**Work request**
Copy exactly the lines of the data below that run from the line holding "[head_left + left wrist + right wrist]" through the line holding "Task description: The", both ends included.

————

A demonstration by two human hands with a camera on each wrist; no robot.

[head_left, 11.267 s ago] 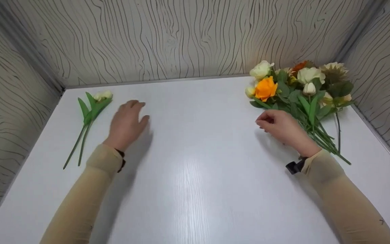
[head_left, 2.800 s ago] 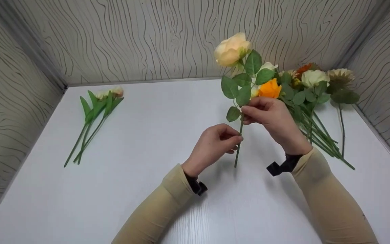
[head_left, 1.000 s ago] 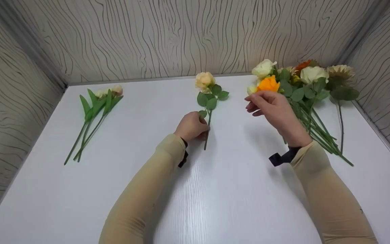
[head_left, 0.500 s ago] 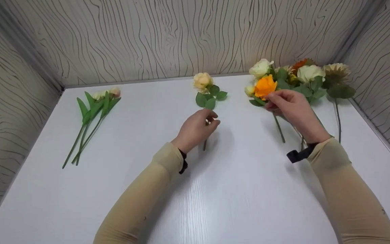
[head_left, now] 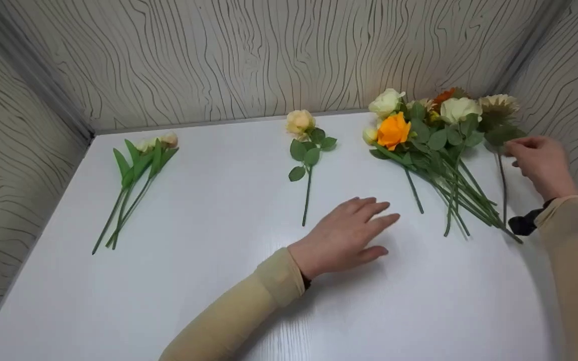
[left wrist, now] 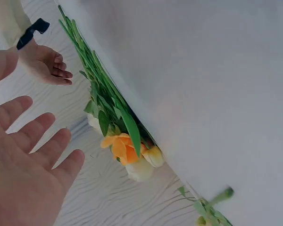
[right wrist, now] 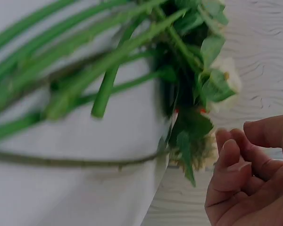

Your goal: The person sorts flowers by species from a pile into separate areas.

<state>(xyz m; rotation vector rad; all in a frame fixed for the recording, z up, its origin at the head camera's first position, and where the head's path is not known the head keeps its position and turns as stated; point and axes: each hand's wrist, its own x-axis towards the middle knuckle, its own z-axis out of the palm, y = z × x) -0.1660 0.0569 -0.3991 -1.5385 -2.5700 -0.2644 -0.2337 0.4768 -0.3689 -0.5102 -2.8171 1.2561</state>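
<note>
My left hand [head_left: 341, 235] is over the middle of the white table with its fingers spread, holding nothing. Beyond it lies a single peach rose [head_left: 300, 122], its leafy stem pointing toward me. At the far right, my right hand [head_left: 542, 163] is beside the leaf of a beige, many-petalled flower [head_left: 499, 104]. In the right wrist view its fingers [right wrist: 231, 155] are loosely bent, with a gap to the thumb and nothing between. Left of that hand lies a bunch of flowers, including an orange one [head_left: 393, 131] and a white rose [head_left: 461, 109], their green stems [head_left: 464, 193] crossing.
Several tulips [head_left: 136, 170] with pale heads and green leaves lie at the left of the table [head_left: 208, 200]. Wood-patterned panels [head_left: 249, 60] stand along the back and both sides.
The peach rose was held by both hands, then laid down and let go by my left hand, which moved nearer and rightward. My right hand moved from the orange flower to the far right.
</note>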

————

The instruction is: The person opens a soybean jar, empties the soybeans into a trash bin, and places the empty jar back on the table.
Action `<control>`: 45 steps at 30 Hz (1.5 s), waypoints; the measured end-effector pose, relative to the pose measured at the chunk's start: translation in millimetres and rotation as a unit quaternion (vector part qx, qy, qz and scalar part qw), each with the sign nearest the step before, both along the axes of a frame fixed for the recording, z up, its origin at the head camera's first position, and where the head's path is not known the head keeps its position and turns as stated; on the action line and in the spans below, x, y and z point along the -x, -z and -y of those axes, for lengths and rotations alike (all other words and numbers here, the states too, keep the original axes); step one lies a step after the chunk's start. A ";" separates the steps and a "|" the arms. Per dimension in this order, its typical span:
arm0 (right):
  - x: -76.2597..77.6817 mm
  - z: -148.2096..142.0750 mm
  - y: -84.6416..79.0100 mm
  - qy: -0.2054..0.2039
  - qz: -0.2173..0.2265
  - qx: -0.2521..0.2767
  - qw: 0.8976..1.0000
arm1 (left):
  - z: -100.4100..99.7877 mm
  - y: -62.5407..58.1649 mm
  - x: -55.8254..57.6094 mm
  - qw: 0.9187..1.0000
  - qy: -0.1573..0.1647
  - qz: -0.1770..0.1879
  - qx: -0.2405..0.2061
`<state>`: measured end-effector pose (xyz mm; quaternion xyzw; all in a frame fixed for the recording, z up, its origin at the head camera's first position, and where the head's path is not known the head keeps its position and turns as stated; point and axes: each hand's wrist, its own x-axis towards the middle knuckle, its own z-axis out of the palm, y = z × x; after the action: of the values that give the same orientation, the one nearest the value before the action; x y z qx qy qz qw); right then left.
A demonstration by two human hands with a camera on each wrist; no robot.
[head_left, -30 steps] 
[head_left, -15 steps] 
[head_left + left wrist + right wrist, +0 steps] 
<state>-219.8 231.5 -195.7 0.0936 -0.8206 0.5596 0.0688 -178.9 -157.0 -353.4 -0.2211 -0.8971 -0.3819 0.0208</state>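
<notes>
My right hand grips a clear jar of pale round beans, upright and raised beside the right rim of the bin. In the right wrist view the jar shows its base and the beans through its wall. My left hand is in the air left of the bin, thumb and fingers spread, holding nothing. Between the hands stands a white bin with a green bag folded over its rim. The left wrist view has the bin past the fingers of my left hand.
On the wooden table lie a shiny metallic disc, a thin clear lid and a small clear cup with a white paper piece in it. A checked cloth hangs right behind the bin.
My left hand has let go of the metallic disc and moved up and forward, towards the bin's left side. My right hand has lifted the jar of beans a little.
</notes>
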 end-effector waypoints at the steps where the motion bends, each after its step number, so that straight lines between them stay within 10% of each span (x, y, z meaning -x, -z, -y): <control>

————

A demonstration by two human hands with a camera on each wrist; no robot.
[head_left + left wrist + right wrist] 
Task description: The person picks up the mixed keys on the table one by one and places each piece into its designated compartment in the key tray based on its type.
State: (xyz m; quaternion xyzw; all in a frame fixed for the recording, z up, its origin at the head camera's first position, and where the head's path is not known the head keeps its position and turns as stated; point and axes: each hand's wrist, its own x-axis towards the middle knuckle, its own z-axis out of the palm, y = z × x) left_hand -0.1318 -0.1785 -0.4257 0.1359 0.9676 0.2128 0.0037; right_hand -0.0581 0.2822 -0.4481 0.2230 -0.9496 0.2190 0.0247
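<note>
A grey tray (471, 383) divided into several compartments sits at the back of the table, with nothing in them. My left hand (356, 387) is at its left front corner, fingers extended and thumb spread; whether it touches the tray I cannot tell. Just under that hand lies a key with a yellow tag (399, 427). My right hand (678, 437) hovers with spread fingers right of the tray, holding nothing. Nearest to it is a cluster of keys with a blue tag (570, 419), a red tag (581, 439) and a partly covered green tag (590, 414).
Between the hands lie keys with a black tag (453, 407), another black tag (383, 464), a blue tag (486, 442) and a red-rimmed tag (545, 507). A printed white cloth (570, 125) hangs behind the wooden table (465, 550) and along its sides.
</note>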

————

**Answer box**
[head_left + left wrist + right wrist] 
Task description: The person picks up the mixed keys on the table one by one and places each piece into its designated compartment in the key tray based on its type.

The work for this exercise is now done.